Da escarpa onde se insinuam as “casas colgadas”, olhamos o parador, lá em baixo, sobre o rio, banhado agora em Luz, e descemos até à ponte para as irrevogáveis fotografias de turista alegre, misturados com famílias e casais praticantes do famigerado auto-retrato (“papa, yo quiero um palo de selfie”, ouço um criança suplicar…)



Voltamos, estrada acima e decidimos que está na hora de regressar ao hotel. Já no carro e no caminho uma placa indica “Ciudad encantada”; julgando-a perto, não resistimos ao apelo das estranhas formações rochosas que já tínhamos visto nas fotografias, e lá obrigamos o carro na direção da seta castanha.

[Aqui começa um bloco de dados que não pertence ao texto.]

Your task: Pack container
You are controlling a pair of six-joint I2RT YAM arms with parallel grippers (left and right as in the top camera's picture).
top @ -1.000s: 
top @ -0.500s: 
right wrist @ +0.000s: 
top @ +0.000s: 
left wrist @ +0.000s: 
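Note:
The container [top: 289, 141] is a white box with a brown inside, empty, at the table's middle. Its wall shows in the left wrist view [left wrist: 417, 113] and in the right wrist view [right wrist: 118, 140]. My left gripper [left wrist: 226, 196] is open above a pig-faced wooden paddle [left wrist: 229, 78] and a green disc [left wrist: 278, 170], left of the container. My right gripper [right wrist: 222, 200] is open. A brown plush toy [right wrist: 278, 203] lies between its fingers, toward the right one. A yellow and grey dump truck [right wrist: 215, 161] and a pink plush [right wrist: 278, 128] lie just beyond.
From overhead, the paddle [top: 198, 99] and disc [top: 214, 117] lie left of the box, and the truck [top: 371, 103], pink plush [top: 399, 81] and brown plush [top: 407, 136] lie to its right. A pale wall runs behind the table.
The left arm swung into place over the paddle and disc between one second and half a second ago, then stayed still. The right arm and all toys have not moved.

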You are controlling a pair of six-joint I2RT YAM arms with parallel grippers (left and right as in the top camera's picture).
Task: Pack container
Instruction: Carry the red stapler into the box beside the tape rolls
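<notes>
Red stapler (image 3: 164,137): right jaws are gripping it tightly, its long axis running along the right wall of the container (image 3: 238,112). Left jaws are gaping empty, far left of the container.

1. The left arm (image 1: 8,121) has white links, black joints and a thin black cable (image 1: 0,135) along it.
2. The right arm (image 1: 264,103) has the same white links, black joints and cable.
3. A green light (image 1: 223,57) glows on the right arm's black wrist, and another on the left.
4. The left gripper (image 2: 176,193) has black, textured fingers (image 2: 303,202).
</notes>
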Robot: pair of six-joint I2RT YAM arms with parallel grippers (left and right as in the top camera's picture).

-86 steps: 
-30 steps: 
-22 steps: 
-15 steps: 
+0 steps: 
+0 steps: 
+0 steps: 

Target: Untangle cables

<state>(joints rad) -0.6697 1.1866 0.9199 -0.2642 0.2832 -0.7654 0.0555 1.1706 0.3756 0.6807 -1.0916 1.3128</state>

A estrada serpenteia ao longo do rio, de um verde de quartzo, leitoso; estranho.

Paramos para fotografar, apesar da luz, da falta dela, da irrelevância do sítio; mas há rio e árvores… vale sempre a pena tentar.


Seguimos viajem. No cruzamento pergunto ao condutor de um outro carro se a cidade encantada ainda é muito longe. Trinta quilómetros, é a resposta, e a esta hora já fechou, acrescenta.
É pena, fica para a próxima, que amanhã é dia de seguir em frente, que hoje, o dia e o corpo já pedem descanso.